In a video in 2018, Karamo said Islam is fundamentally violent.
“Oftentimes the media paints this picture that Islam is a peaceful religion,” Karamo said in a 2018 video. “You can survey Islamic countries and say that is not the case. Name one Islamic country where a religious minority and women aren’t persecuted. I’ll wait.”
The Maddocks also have a history of making anti-Muslim comments and speaking out against Muslim refugees.
In 2017, Meshawn Maddock bragged that she helped “support and promote” an “anti-sharia” rally in Southfield, where demonstrators spread misinformation about radical Islam taking hold in the U.S. The event was hosted by ACT for America, which claims Islamic law is incompatible with Western democracy. The Southern Poverty Law Center described ACT for America as an anti-Muslim hate group.
After a terrorist attack in France in 2015, Matt Maddock spread fear about Muslims in the U.S.

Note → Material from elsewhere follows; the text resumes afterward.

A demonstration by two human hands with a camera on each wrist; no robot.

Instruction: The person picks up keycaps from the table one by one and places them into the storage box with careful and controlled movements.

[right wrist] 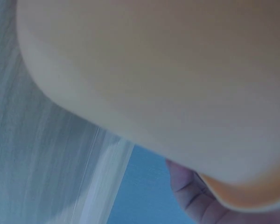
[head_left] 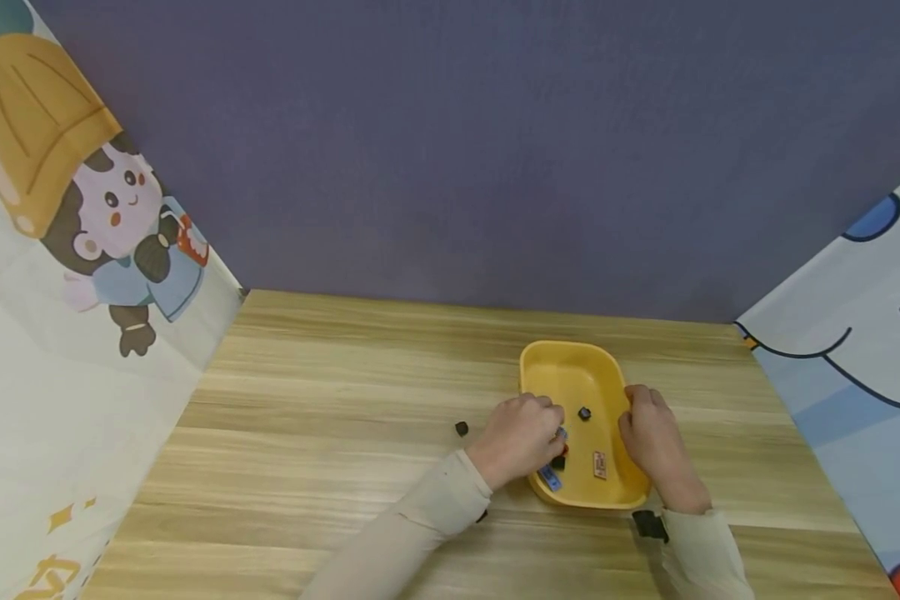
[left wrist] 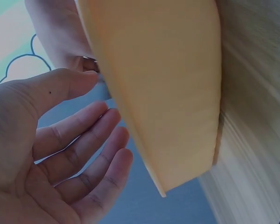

“It’s inevitable the same terror and mayhem will happen here,” Maddock wrote on Facebook. “It’s just a matter of time. They are already here. Pay close attention to how this plays out and their tactics. Tell (Gov. Rick) Snyder we don’t need any more Muslim refugees.”
Dixon also has been critical of Muslims in the past. On her TV show on the far-right media network Real America’s Voice in 2018, Dixon called Hijabs “oppressive garments” and suggested Iranian women are being “murdered by their own family” for marrying without their consent.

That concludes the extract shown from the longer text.